What Dissolve is for
Damp-phlegm belly fat is downstream of a specific failure: the spleen's transformation capacity has been overwhelmed, and incoming food is not being fully resolved into qi and blood. The portion that is not transformed pools as damp. Damp, unaddressed, condenses under the lid of liver qi stagnation into phlegm. Phlegm settles in the lower middle. The pathology is not abundance of fat per se but failure of transformation at the meal interface.
This is a slightly different framing than the Western metabolic picture, but the two map onto each other with high fidelity. The "failure of transformation at the meal interface" is, in modern terms: postprandial hyperglycemia exceeding the system's disposal capacity, hyperinsulinemia producing storage rather than oxidation, incomplete bile-mediated lipid emulsification leading to fat malabsorption and downstream microbiome disruption, and chronic low-grade inflammatory cytokine signaling from the visceral depot itself.
Dissolve targets all four of these. Berberine handles the AMPK and incretin axis. The TCM decoction handles the phlegm transformation in classical terms — which means, in modern terms, regulating gut motility, supporting digestive enzyme function, and clearing the milieu in which damp condenses. Ox bile and TUDCA handle the bile axis. Bitters and acetic acid handle the pre-meal glucose curve. Together they re-establish the transformation engine at the meal itself, rather than trying to clean up after a failed transformation downstream.
The protocol is engineered around two meals per day for most users — one in late morning, one in late afternoon or early evening. This pattern matches the diurnal peak of stomach and spleen function in classical TCM (7 to 11 AM peak, declining through the afternoon, lowest overnight) and matches the modern literature on time-restricted feeding for visceral fat outcomes. The Dissolve stack is taken before each of these two meals.
The pre-meal window
The 15-minute pre-meal window is critical. Berberine's effect on postprandial glucose excursion is dose-dependent on its presence in the upper GI tract at the time of meal consumption. Taken with the meal, the effect is partial. Taken 30 minutes after the meal, the effect is largely lost. The 15-minute window catches the compound at peak local concentration just as the meal arrives.
The same is true of acetic acid, the active component of apple cider vinegar. Acetic acid taken 15 minutes before a carbohydrate-containing meal produces a measurable reduction in postprandial glucose peak in repeated trials. The mechanism appears to involve delayed gastric emptying and improved peripheral glucose uptake. Taken with or after the meal, the glucose-curve effect is small or absent.
The bitters work through a different mechanism that is also pre-meal-specific. Bitter receptors on the tongue and in the gut signal cholecystokinin release, which triggers gallbladder contraction and bile flow. Bile that has been mobilized into the duodenum by the time the meal arrives produces dramatically more efficient lipid emulsification than bile that has not been mobilized until the fat itself reaches the duodenum.
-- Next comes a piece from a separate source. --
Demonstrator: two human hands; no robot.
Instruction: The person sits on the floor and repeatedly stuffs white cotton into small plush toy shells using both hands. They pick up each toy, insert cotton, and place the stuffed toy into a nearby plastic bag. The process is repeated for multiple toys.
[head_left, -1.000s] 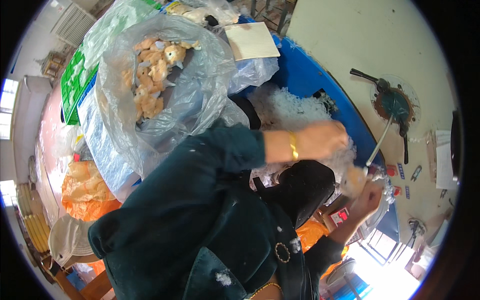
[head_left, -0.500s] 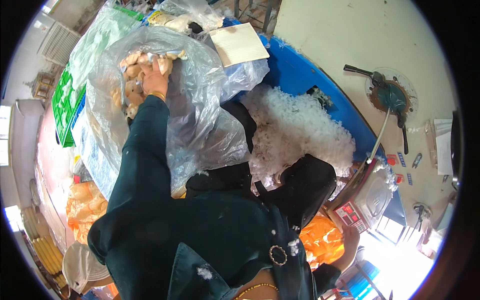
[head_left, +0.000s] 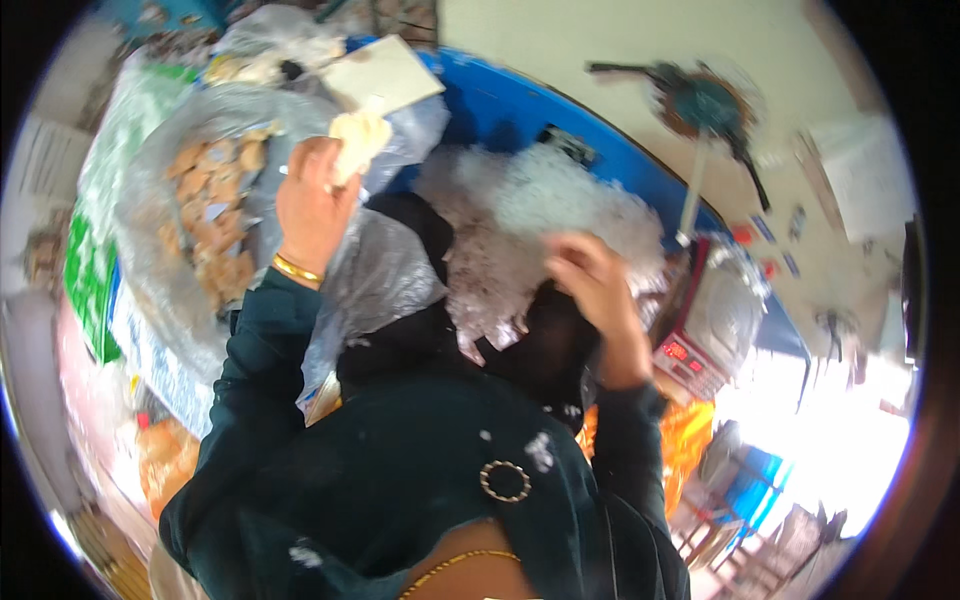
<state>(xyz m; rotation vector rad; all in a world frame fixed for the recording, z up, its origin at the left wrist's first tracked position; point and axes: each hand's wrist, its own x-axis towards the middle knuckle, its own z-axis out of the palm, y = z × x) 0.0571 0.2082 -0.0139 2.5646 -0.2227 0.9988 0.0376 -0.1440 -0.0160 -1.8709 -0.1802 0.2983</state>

This pre-meal architecture is the operational reason Dissolve is split from the meal itself. Many users will be tempted to take everything together with food. The protocol is calibrated against this temptation.
The stack
| Compound | Dose | Mechanism | Tier |
|---|---|---|---|
| Berberine HCl | 500 mg | AMPK activator; GLP-1 modulator | 1 |
| Apple cider vinegar | 15–30 mL | Acetic acid; postprandial glucose blunting | 2 |
| Digestive bitters | 1 dropperful | CCK release; bile mobilization | 2 |
| Riverclear Decoction (TCM core) | 1 dose (250 mL) | Phlegm transformation; middle jiao support | 1 |
| Ox bile | 125 mg (with fatty meals) | Lipid emulsification | 2 |
| Chromium picolinate | 200 mcg | Insulin signaling cofactor | 3 |
Take the berberine, ACV, and bitters 15 minutes before the meal. Take the decoction warm, immediately before sitting down. Take ox bile and chromium with the first bite.
Berberine HCl — 500 mg
Berberine is the central compound of Dissolve. It is an alkaloid found in several botanical sources (Berberis aristata, Coptis chinensis, Mahonia aquifolium, others), and its position in this stack is on the strength of one of the deepest clinical literatures of any natural product compound — multiple randomized controlled trials and meta-analyses on metabolic syndrome, type 2 diabetes, dyslipidemia, and visceral adiposity, with effect sizes that approach those of metformin in head-to-head comparisons.
The primary mechanism is activation of AMP-activated protein kinase (AMPK), the cellular energy sensor that, when activated, switches metabolism from anabolic storage modes to catabolic oxidation modes. AMPK activation suppresses gluconeogenesis in the liver, increases glucose uptake in muscle and adipose, suppresses lipogenesis, and increases fatty acid oxidation. Metformin works through the same axis. Berberine, in clinical trials, produces comparable results.
Beyond AMPK, berberine modulates the gut microbiome in a way that increases short-chain fatty acid production and Akkermansia muciniphila colonization, both of which are independently associated with reduced visceral adiposity. Berberine also acts on the GLP-1 incretin axis, slowing gastric emptying and amplifying postprandial insulin response in a way that improves glucose curves rather than worsening them — the opposite of what insulin-secretagogue diabetes drugs do.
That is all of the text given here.